Archeological records suggest that the split in the tribe happened relatively quickly after the island was settled. The direct reasons are, of course, unknown. There might have been a community-wide disagreement, or possibly a chance divergence in sizes and some mysterious psychological fallout from the differing heights. All that’s known is that the people split, one group inhabiting the north end of the island, the other settling exclusively in the southwest end. What was particularly unique about this arrangement, according to researchers, is that the northern community consisted of exclusively tall people, and the southwest community exclusively short people.

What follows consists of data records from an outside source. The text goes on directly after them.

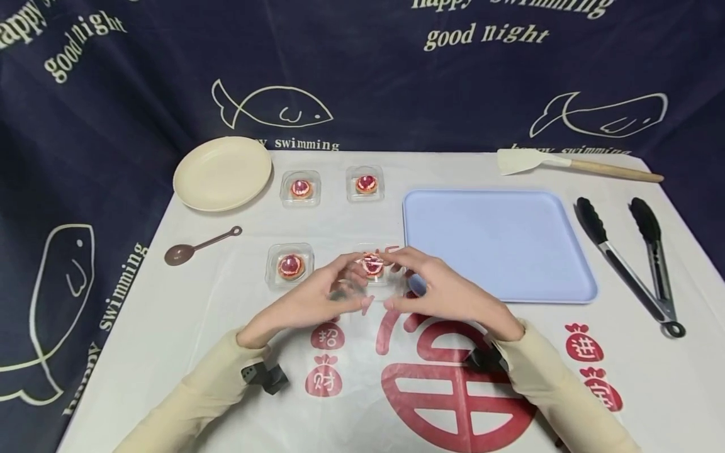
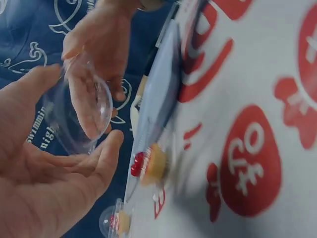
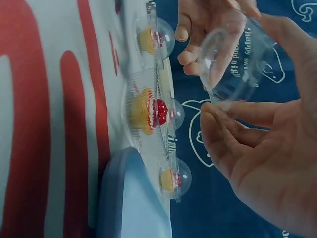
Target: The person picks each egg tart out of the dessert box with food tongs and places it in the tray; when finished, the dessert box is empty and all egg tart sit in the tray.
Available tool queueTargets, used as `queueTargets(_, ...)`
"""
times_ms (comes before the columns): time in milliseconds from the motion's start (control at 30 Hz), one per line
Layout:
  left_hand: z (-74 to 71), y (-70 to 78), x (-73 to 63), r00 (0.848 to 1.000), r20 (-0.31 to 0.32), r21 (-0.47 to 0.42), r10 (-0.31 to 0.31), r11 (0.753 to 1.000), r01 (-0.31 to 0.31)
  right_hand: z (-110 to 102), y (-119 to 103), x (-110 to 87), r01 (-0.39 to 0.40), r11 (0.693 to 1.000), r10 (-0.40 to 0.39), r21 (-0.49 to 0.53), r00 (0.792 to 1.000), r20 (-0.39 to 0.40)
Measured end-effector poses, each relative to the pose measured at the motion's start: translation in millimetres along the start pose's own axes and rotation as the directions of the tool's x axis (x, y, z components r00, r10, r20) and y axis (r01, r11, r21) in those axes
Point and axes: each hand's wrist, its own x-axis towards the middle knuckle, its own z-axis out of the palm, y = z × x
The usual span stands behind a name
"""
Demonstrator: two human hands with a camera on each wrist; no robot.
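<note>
A clear plastic domed lid (image 2: pixel 102 108) is held up between both hands, over a small tart with a red glossy top (image 3: pixel 148 111). My left hand (image 1: pixel 314 296) grips one side of the lid, its thumb and fingers at the edge. On the opposite side my right hand (image 1: pixel 444 289) pinches the rim between thumb and fingers. Below, the tart sits in its clear square base (image 3: pixel 136 82) on the table. In the head view the tart shows through the lid, between the fingertips.
Lidded tarts stand to the left (image 1: pixel 291 267) and behind (image 1: pixel 366 184), (image 1: pixel 301 188). A blue tray (image 1: pixel 493 245) lies right of the hands, with black-tipped tongs (image 1: pixel 640 270) beyond. A spatula (image 1: pixel 589 167), cream plate (image 1: pixel 223 173) and brown spoon (image 1: pixel 198 247) lie around.
</note>
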Motion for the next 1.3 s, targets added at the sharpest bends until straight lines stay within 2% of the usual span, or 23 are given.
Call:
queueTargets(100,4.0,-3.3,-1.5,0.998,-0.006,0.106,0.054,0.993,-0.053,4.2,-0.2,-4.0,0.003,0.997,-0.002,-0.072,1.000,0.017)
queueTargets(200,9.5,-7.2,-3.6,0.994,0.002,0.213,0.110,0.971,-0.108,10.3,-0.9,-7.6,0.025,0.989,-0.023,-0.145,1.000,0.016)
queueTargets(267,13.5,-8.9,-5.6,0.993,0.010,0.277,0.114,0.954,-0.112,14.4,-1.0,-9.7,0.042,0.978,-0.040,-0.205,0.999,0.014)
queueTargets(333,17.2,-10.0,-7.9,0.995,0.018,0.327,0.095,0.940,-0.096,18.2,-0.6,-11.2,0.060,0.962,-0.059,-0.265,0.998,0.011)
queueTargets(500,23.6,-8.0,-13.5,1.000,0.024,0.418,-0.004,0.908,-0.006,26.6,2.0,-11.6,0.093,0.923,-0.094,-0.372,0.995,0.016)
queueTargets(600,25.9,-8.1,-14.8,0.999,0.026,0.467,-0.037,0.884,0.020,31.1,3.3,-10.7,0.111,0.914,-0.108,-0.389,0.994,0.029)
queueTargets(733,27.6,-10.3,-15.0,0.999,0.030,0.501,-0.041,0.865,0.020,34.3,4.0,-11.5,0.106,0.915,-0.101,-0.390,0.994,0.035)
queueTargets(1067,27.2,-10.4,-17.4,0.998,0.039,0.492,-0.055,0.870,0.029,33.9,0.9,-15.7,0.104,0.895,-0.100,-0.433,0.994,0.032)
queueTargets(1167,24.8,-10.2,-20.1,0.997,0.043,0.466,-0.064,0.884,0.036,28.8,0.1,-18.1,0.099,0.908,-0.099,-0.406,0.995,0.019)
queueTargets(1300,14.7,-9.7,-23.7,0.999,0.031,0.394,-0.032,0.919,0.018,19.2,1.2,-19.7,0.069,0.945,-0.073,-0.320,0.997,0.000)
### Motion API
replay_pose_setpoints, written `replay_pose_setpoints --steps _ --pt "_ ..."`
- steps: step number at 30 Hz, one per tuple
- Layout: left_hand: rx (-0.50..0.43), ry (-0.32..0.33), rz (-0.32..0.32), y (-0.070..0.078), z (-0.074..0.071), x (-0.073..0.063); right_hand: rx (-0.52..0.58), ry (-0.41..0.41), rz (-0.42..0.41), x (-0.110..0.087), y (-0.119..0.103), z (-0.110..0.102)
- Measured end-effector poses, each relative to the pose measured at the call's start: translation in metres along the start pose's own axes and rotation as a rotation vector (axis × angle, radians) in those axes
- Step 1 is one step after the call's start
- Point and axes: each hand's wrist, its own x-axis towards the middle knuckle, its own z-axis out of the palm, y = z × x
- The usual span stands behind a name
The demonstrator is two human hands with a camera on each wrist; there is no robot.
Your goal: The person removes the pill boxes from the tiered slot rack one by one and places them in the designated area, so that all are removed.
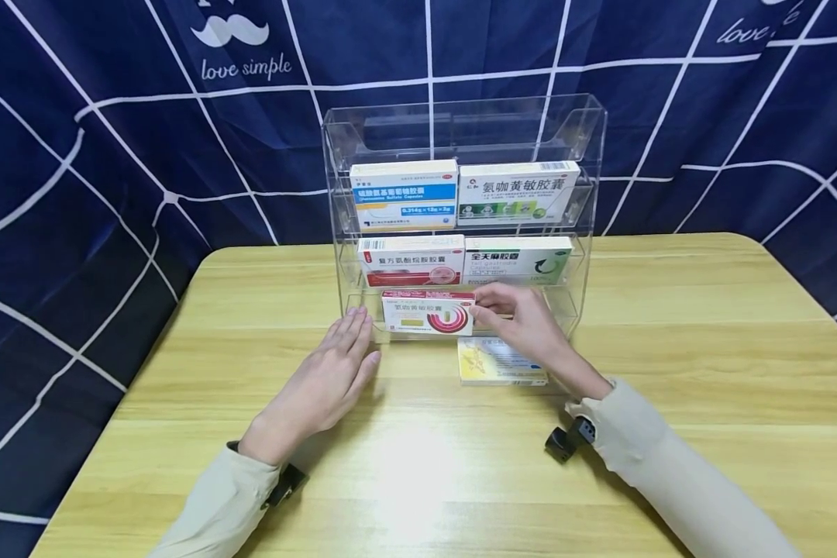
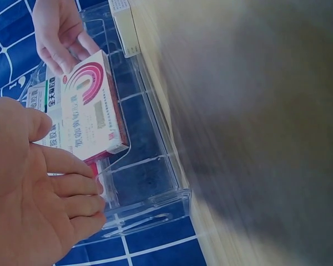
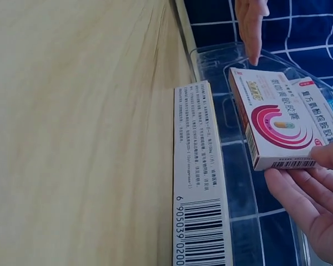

As the centuries elapsed and these two groups lived in relative isolation from one another, the northerners began to value larger physiques, possibly for their advantages in hunting the hammerhead sharks living off the rocks on that end of the island. The southerners, in turn, favoured smaller workers, as they could more easily harvest coconuts and other nutritious fruits that grew high in the trees of their forests. Smaller northerners suffered in terms of marriage and reproduction, while larger southerners suffered the same fate in their community. These opposite tendencies, as skeletal remains attest, exacerbated the physical divide between the two tribes, until after hundreds of years they had separated into what appeared, if not two distinct species, could certainly be considered two separated races within one island a couple of dozen square miles in area. Northerners averaged six foot eight in height, and of bulky physique, while southerners averaged four foot four, and rarely exceeded seventy pounds.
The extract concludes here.